Optimizing Calibration by Gaining Aware of Prediction Correctness
Yuchi Liu, Lei Wang, Yuli Zou, James Zou, Liang Zheng
TL;DR
Calibration aims to align predictive confidence with accuracy. The paper introduces a Correctness-Aware (CA) loss that directly encodes the calibration goal by pushing high confidence to correct predictions and low confidence to incorrect ones, using transformed versions of each input to inform correctness. A post-hoc calibrator trained with CA loss and fed transformed inputs learns a temperature that recalibrates logits, achieving competitive performance on both IND and OOD datasets, and improving the separability of correct versus wrong predictions. The approach highlights limitations of CE/MSE losses for narrowly wrong cases and offers a practical, transform-based strategy with strong empirical results and insights for future directions in calibration.
Abstract
Model calibration aims to align confidence with prediction correctness. The Cross-Entropy (CE) loss is widely used for calibrator training, which enforces the model to increase confidence on the ground truth class. However, we find the CE loss has intrinsic limitations. For example, for a narrow misclassification (e.g., a test sample is wrongly classified and its softmax score on the ground truth class is 0.4), a calibrator trained by the CE loss often produces high confidence on the wrongly predicted class, which is undesirable. In this paper, we propose a new post-hoc calibration objective derived from the aim of calibration. Intuitively, the proposed objective function asks that the calibrator decrease model confidence on wrongly predicted samples and increase confidence on correctly predicted samples. Because a sample itself has insufficient ability to indicate correctness, we use its transformed versions (e.g., rotated, greyscaled, and color-jittered) during calibrator training.

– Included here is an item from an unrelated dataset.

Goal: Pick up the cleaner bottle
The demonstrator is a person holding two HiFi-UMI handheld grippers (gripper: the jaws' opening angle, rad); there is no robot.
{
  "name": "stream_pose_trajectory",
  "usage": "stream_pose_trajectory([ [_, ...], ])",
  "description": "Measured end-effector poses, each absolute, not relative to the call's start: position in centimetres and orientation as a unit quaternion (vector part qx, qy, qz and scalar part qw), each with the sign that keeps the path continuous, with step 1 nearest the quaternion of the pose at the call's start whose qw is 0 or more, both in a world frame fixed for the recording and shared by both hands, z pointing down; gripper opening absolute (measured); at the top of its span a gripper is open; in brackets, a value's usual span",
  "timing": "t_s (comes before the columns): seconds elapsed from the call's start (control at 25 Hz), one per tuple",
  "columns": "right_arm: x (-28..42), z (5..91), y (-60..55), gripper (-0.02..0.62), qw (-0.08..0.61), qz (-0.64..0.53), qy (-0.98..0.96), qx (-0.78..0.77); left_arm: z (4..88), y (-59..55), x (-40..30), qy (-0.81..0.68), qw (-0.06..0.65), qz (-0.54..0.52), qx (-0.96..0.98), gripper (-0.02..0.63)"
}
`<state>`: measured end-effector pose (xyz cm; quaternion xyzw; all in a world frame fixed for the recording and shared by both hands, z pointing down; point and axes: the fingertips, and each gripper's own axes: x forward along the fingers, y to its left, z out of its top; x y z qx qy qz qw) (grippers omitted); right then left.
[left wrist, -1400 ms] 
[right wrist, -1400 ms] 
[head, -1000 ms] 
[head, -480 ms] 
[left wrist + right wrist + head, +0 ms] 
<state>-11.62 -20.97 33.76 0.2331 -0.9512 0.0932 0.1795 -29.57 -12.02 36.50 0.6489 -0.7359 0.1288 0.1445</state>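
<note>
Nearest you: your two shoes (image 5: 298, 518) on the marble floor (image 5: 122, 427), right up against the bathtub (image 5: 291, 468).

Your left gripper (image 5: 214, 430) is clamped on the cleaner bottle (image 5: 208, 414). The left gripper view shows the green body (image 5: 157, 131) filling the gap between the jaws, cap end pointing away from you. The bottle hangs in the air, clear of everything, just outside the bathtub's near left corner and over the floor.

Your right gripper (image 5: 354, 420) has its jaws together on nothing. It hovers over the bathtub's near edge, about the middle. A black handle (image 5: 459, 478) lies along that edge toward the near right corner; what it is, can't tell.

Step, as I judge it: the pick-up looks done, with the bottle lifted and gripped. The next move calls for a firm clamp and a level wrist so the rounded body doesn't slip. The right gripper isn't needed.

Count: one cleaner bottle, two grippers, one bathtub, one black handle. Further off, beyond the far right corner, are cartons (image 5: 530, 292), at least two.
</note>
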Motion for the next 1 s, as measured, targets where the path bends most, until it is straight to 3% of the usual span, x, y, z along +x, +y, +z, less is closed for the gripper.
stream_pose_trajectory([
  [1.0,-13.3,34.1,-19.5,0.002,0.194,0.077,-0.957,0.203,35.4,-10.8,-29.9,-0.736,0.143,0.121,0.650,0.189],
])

Trained on an in-distribution validation set and tested with isolated, individual test samples, our method achieves competitive calibration performance on both in-distribution and out-of-distribution test sets compared with the state of the art. Further, our analysis points out the difference between our method and commonly used objectives such as CE loss and Mean Square Error (MSE) loss, where the latters sometimes deviates from the calibration aim.